Prouver qu'il y a eu mauvais traitements est un long parcours judiciaire. Les avocats s'attendent à rencontrer de grandes difficultés lors de l'identification du ou des agents soupçonnés violenté les détenus. Si l'un des détenus venait à reconnaître l'agent en question, celui-ci pourrait nier, aidé, « comme souvent dans ce genre de cas, par sa hiérarchie ou ses collègues qui pourraient lui trouver un alibi », affirme Mohamed Ziane.
« Dans le meilleur des cas, nous parviendrons à identifier un ou deux agents », pronostique notre interlocuteur, en reconnaissant qu’il ne s’agirait là que de « fusibles ». « Nous considérons que s'il y a eu mauvais traitement, c'est parce qu'il y a eu ordre ou, du moins, permission de leur hiérarchie », estime l'avocat.
Dans ce cas, conformément à l'article 225 du Code pénal, le ou les agents responsables d’actes de violence bénéficient d'une excuse absolutoire, et la peine est appliquée seulement aux supérieurs qui ont donné l'ordre. « Poursuivre individuellement quelques agents de l'autorité publique permettra de disculper leur hiérarchie », précise la défense.
Or, « la procédure est claire dans ce genre de cas : si un agent commet des violences à l'encontre d'un suspect, ses supérieurs hiérarchiques doivent immédiatement le suspendre, établir un procès-verbal et le faire passer devant une commission de discipline. »
L'autre difficulté à laquelle s’attendent les avocats consiste à prouver que les mauvais traitements ont été effectivement subis lors de la détention, s’ils sont survenus dans ce cadre. « Si cela est établi, les déclarations et les aveux arrachés dans ces conditions seront considérés nuls ».

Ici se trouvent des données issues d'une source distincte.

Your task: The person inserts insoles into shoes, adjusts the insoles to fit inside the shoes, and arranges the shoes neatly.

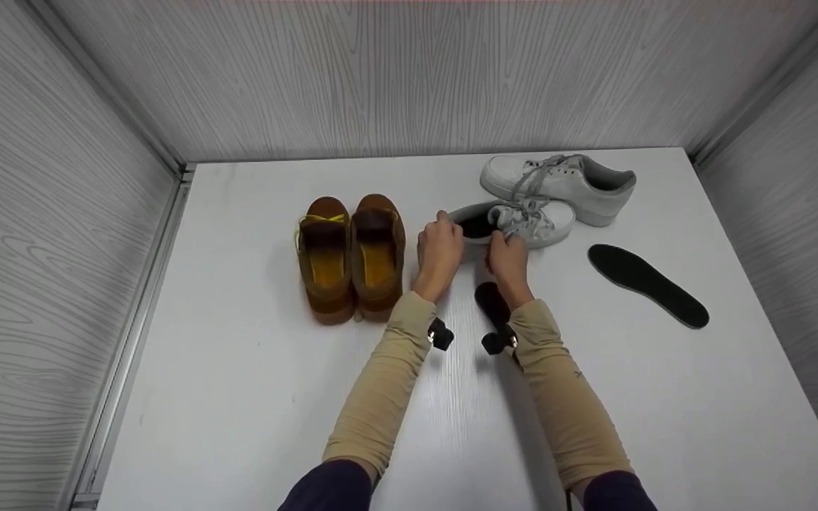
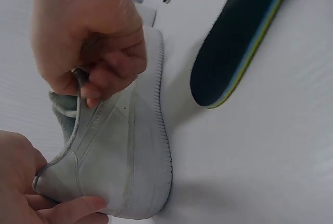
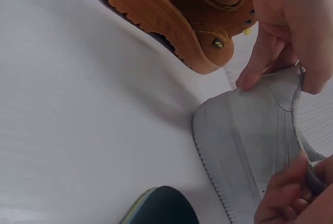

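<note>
Sneaker [image 1: 549, 228], rim [image 3: 295, 116] in left grip [image 1: 441, 248], right grip [image 1: 510, 259]; insole [image 1: 647, 284] apart.

Two white sneakers [image 1: 558, 188], two brown shoes [image 1: 380, 287] and two loose dark insoles [image 1: 647, 284] lie on one white table [image 1: 224, 383] between three grey walls [image 1: 409, 78]. One left hand [image 1: 440, 248] and one right hand [image 1: 508, 261] show, plus two beige sleeves [image 1: 380, 383] and two black wrist devices [image 1: 442, 335].

Brown shoes [image 1: 361, 266] leave the left hand [image 1: 441, 248] little room leftward.
</note>
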Motion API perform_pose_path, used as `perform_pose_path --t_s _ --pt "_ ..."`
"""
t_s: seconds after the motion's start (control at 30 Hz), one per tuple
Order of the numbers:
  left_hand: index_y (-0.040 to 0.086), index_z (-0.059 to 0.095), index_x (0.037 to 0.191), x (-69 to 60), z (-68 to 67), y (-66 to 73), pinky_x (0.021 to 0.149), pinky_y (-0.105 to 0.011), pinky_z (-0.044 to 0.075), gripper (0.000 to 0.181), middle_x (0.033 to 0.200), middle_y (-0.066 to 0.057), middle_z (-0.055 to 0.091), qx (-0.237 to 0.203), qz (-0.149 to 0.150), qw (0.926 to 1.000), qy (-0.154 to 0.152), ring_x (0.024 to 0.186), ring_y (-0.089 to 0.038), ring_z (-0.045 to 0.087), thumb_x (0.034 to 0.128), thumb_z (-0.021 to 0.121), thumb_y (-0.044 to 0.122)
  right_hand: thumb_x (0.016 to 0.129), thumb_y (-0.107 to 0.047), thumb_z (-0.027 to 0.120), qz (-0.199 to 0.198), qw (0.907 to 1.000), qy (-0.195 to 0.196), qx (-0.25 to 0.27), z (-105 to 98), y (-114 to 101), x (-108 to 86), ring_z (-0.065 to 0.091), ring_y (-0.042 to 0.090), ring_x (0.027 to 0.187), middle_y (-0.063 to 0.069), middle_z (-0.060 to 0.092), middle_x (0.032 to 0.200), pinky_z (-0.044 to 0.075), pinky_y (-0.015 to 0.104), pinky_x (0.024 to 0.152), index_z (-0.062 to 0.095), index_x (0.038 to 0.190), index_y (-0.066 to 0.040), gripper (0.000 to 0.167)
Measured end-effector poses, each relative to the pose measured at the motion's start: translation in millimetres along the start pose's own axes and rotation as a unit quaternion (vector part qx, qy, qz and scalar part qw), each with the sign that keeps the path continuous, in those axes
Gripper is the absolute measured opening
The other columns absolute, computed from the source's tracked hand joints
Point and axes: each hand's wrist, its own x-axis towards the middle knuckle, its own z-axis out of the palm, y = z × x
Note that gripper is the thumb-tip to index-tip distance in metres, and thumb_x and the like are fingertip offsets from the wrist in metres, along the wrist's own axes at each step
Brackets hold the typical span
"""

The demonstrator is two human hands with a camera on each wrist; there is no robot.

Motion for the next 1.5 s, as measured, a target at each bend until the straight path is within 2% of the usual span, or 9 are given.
perform_pose_path --t_s 0.2,0.4,0.53,0.67,0.83,0.93,1.17,1.37,1.5 --pt "-0.002 0.063 0.095 -10.4 -7.6 2.4 0.057 -0.037 0.052 0.019 0.066 -0.016 0.063 0.041 0.010 0.9991 0.010 0.061 -0.029 0.065 0.0996 0.051 0.012 0.102 -0.014 0.042 -0.017 0.9988 0.037 0.028 5.9 -1.7 -9.6 0.062 0.026 0.055 0.016 0.065 0.068 0.049 0.026 0.049 0.061 0.094 0.014 0.035" --pt "-0.002 0.063 0.088 -26.9 -24.4 6.3 0.055 -0.040 0.051 0.017 0.066 -0.018 0.064 0.043 0.019 0.9976 0.050 0.058 -0.030 0.064 0.0948 0.055 0.012 0.099 -0.010 0.044 -0.065 0.9955 0.052 0.045 9.4 -5.5 -21.3 0.062 0.033 0.055 0.018 0.064 0.063 0.050 0.029 0.048 0.062 0.082 0.011 0.033" --pt "0.002 0.060 0.075 -45.0 -35.9 9.0 0.053 -0.041 0.050 0.017 0.061 -0.015 0.062 0.037 0.033 0.9950 0.087 0.055 -0.029 0.063 0.0894 0.059 0.012 0.097 -0.005 0.044 -0.086 0.9945 0.043 0.042 5.3 -28.2 -43.3 0.061 0.041 0.058 0.027 0.062 0.065 0.051 0.035 0.051 0.058 0.075 0.010 0.030" --pt "0.002 0.063 0.077 -71.3 -44.7 13.3 0.052 -0.041 0.050 0.015 0.062 -0.010 0.061 0.037 0.052 0.9908 0.119 0.053 -0.028 0.060 0.0853 0.062 0.014 0.096 0.000 0.044 -0.117 0.9912 0.042 0.046 3.3 -43.6 -65.1 0.057 0.032 0.053 0.024 0.055 0.058 0.048 0.032 0.052 0.051 0.066 0.002 0.031" --pt "0.006 0.070 0.075 -107.4 -54.3 20.0 0.049 -0.036 0.049 0.013 0.066 -0.009 0.059 0.061 0.086 0.9844 0.141 0.049 -0.024 0.056 0.0846 0.066 0.015 0.095 0.000 0.043 -0.145 0.9857 0.003 0.086 3.1 -38.3 -78.5 0.045 0.010 0.044 0.003 0.047 0.051 0.039 0.026 0.045 0.045 0.065 -0.005 0.031" --pt "0.009 0.063 0.061 -128.1 -58.9 20.9 0.047 -0.035 0.047 0.025 0.061 -0.007 0.053 0.081 0.101 0.9816 0.140 0.047 -0.022 0.053 0.0849 0.068 0.015 0.097 0.000 0.042 -0.158 0.9818 -0.035 0.100 2.7 -32.6 -86.6 0.037 0.007 0.040 -0.002 0.041 0.048 0.032 0.024 0.041 0.043 0.064 -0.004 0.033" --pt "0.013 0.052 0.051 -172.7 -58.4 23.6 0.038 -0.034 0.042 0.038 0.046 -0.005 0.046 0.160 0.140 0.9700 0.117 0.039 -0.022 0.050 0.0838 0.070 0.018 0.098 0.003 0.042 -0.182 0.9779 -0.082 0.061 -0.7 -12.3 -106.3 0.040 0.007 0.045 -0.003 0.043 0.054 0.035 0.023 0.046 0.046 0.068 0.010 0.031" --pt "0.013 0.052 0.051 -199.7 -54.7 25.3 0.035 -0.031 0.039 0.038 0.047 -0.002 0.046 0.218 0.167 0.9551 0.112 0.038 -0.019 0.048 0.0811 0.075 0.019 0.096 0.005 0.046 -0.164 0.9804 -0.092 0.057 -3.2 0.1 -125.8 0.040 0.006 0.045 -0.002 0.044 0.055 0.033 0.022 0.044 0.047 0.070 0.014 0.028" --pt "0.013 0.053 0.051 -213.0 -51.7 26.3 0.035 -0.028 0.039 0.039 0.047 -0.002 0.047 0.231 0.157 0.9547 0.101 0.040 -0.017 0.048 0.0822 0.075 0.021 0.093 0.008 0.047 -0.152 0.9825 -0.089 0.060 -4.8 6.0 -137.4 0.040 0.004 0.046 -0.003 0.044 0.056 0.033 0.020 0.043 0.047 0.069 0.014 0.025"
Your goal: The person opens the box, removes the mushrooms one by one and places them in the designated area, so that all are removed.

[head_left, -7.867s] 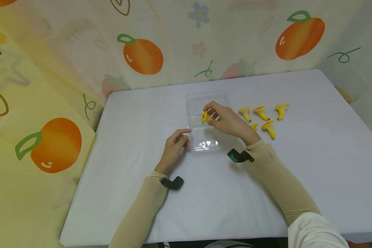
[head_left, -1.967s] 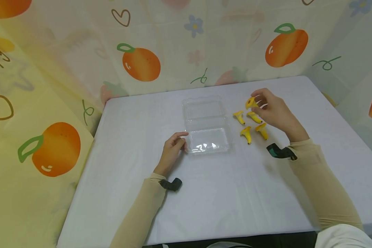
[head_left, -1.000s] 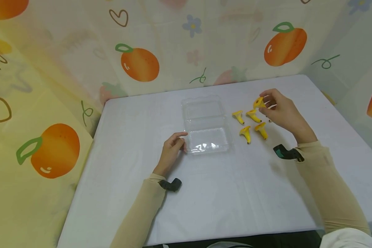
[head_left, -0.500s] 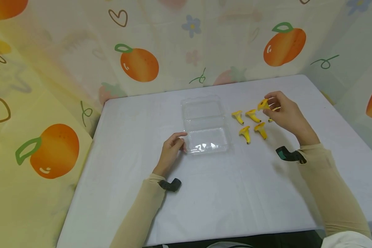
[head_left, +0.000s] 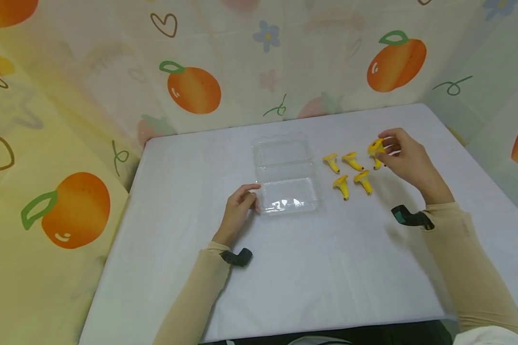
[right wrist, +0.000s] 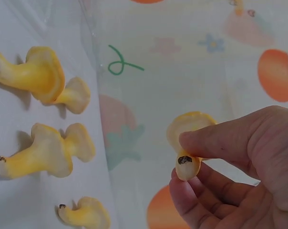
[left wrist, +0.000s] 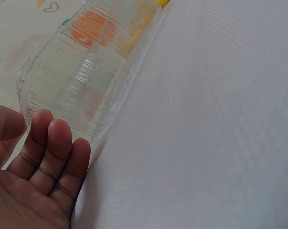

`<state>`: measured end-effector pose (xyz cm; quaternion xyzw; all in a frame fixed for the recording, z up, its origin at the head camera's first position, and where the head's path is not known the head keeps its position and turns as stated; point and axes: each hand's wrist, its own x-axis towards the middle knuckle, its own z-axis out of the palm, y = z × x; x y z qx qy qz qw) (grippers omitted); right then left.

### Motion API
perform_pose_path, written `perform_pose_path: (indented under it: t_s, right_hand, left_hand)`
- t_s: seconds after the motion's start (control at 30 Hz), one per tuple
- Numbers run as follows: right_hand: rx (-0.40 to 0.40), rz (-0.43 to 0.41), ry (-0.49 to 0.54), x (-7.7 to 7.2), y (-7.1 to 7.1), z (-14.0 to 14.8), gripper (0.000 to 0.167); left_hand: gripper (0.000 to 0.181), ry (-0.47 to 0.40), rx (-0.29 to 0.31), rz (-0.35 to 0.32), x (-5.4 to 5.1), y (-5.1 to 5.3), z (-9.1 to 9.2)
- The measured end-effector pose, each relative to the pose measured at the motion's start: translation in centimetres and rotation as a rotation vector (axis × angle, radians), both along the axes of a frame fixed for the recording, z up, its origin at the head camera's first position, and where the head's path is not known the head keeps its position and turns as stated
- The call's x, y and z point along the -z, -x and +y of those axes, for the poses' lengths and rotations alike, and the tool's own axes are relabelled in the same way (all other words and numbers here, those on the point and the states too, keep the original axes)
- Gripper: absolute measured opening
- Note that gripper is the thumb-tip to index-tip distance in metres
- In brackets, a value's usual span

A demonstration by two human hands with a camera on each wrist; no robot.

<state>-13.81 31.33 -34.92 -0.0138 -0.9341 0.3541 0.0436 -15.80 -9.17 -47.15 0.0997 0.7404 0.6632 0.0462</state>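
Observation:
Yellow chanterelle mushrooms are the small things here. My right hand (head_left: 407, 155) pinches one chanterelle (right wrist: 184, 136) between thumb and fingers, above the right end of the group. Its dark stem tip faces the right wrist camera. Beneath that hand another mushroom is partly hidden. Several more lie on the cloth, among them a mushroom (head_left: 341, 187) at the front and a mushroom (head_left: 352, 160) at the back. At the left side of a clear plastic clamshell box (head_left: 287, 194), lid folded back, my left hand (head_left: 236, 211) holds the rim, with fingertips against the wall in the left wrist view.
A white cloth covers the table (head_left: 302, 273). Behind it hangs a printed curtain (head_left: 237, 52) with oranges and flowers, close to the far table edge. The box's lid (head_left: 280, 148) lies on the far side, left of the mushrooms.
My right hand, with a chanterelle in its pinch, was over the box about eight seconds ago. It has since moved right, past the other mushrooms. My left hand stays at the box.

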Motion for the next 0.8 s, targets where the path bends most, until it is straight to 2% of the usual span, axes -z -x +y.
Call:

Mais les autorités publiques peuvent avancer que les violences ont eu lieu lors de l'arrestation – « On nous dira que le suspect résistait à l'arrestation et que l'usage de la force était nécessaire ». Ou lors d'affrontements avec les forces de l'ordre – « On nous répondra que les traces de violence prouvent que le suspect fait partie de ceux qui ont participé à des affrontements avec les forces de l'ordre et constituent dans ce sens une ''preuve'' qui sera utilisée contre le détenu ».
Si l'article 226 du Code pénal marocain souligne que les mauvais traitements engagent « la responsabilité civile personnelle de leur auteur ainsi que celle de l'État, sauf recours de ce dernier contre ledit auteur », les avocats ne s'attendent pas à atteindre ce stade.
« Certains détenus portent des traces de coups qui dénotent d'un certain acharnement »
- Mohamed Heddach
Pour Mohamed Heddach, avocat de la défense, « ce n'est pas seulement de la responsabilité de l'État qu'il s'agit, mais de sa crédibilité, notamment sur le volet des droits humains ».
« Même si les violences avaient eu lieu lors de l'arrestation, rien ne les justifie. Il y a des méthodes qui permettent d'immobiliser un suspect sans le violenter. Certains détenus portent des traces de coups qui dénotent d'un certain acharnement », conclut-il en demandant : « Pourquoi violenter un suspect menotté ou à terre ? »
Un collectif de 22 associations dont Amnesty International, Transparency Maroc, l'Observatoire marocain des prisons, l'association Rif pour les droits de l'homme, réunis dans la Coalition marocaine des droits de l'homme, ont constitué la semaine dernière une commission d'enquête sur les événements d'Al Hoceima. Elle relève également que « la défense de plusieurs détenus a déclaré des cas de torture et de mauvais traitements et appelle la justice à ouvrir une enquête ».